**Task instructions**. Leave every picture out, and print the full listing again exactly.
_____
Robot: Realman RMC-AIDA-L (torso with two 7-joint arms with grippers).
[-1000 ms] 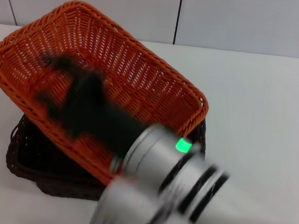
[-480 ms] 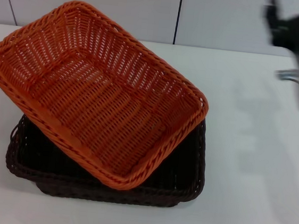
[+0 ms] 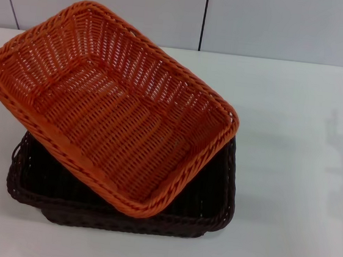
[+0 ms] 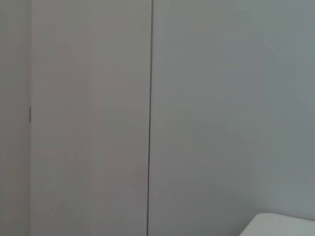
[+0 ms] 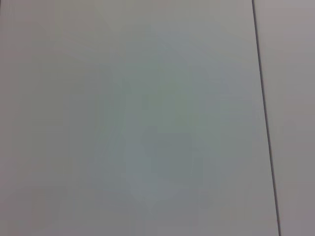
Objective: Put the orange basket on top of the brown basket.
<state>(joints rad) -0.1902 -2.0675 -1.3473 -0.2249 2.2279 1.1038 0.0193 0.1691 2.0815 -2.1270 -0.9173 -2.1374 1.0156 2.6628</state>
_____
**Exercise response**.
Robot: Realman RMC-AIDA-L (torso with two 7-joint arms with grippers).
[-1000 ms] 
[-480 ms] 
[+0 ms] 
[+0 ms] 
[+0 ms] 
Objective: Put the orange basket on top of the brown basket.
<state>(joints rad) -0.1902 -2.0675 -1.3473 -0.2249 2.2279 1.1038 0.0193 0.1691 2.0815 -2.1270 -0.9173 -2.1374 1.0156 2.6628</state>

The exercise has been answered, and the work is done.